At 02:10 PM 2/4/2004 -0800, Wes Hardaker wrote:
Margaret> (2) That access to managed devices from outside the network
Margaret> via the NETCONF (or the underlying protocol) is not blocked
Margaret> by the site's firewalls and that the firewalls could not
Margaret> be easily configured to block this traffic.  So, the only
Margaret> recourse would be to got to every device and remove the
Margaret> compromised user.

As currently designed the netconf protocol transports will operate
over existing ports thus completely preventing firewalls from blocking
configuration ports at the border.

When someone is attacking all of my routers via their SSH ports, I do have a couple of options for blocking this at my firewall -- (1) block all inbound traffic from the attacker, (2) block all inbound SSH traffic to my routers, (3) block all inbound traffic of any kind to my internal routers. Any of these choices would (I think) block the attack while I removed the compromised user from all of my routers. Since I have to manage users on my routers when I get new employees, old ones leave, etc., this shouldn't be that horrible.
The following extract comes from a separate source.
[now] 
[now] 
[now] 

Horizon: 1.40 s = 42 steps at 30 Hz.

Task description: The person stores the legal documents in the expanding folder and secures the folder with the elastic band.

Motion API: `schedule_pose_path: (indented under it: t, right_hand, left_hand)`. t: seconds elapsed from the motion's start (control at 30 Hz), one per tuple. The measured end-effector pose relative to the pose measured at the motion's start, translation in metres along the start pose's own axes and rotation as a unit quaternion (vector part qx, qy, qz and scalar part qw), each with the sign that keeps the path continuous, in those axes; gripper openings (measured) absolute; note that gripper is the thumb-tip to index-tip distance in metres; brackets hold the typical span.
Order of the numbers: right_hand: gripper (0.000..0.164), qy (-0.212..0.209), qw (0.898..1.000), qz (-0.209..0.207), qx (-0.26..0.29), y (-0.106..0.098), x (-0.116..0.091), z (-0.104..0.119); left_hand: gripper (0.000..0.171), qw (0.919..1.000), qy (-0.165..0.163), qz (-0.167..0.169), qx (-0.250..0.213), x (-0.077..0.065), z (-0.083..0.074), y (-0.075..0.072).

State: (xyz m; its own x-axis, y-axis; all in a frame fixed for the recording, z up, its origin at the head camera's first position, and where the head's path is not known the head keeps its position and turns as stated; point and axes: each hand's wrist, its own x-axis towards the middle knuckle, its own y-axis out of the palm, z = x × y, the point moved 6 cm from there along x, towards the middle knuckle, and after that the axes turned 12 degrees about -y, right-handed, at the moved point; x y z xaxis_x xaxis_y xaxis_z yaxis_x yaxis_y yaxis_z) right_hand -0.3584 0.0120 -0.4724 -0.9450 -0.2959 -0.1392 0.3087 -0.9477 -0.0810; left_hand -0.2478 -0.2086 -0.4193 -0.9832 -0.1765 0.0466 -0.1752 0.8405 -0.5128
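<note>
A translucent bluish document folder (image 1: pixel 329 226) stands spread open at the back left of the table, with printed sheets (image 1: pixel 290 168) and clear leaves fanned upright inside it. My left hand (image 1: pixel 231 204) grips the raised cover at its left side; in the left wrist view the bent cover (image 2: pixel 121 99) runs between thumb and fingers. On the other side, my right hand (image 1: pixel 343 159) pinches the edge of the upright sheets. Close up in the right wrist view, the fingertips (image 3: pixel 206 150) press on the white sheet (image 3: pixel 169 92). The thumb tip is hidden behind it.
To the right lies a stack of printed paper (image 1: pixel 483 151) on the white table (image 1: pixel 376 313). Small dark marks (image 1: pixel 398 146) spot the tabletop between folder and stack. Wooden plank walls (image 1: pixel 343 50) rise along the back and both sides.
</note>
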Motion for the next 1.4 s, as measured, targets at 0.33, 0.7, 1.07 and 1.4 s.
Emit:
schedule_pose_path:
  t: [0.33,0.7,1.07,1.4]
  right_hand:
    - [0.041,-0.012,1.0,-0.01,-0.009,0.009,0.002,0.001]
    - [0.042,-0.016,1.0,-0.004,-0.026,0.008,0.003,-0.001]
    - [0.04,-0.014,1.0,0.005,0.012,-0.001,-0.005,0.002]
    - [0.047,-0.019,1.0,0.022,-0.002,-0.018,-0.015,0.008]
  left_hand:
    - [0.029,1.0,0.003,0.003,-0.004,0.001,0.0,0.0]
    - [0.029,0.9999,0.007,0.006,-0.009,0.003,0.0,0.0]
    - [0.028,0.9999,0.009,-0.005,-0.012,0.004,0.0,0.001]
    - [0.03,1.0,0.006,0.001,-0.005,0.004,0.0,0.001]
I've brought this up multiple
times during meetings and argued that a default different port should
be created for each transports which differs from the standard one,
and the populace has always said "we should just make sure it *can* be
configured to be on a different port".  So, by default out of the box
netconf boxes are supposed to accept netconf/ssh over ssh until an
operator configures it differently.  Thus, a border firewall can't be
configured to disallow management traffic to the network assuming that
legitimate ssh connections should be allowed through (which is
most commonly the case).

I understand your statements, and I will grant that you have far more security experience than I do. But, it isn't my understanding that people will want to block all external management access to their managed devices, since they will want the ability to manage them remotely. Isn't that the whole point of having secure management mechanisms, like NETCONF over SSH or NETCONF over BEEP with appropriate security?

You make the assumption that the attack can be easily blocked because
it's coming from a single point of origin.  Unwise considering todays
attack techniques, which are almost always distributed.

Okay. But, you could (temporarily) shutdown all external SSH access (or BEEP access) to your routers until the compromised user could be removed, right?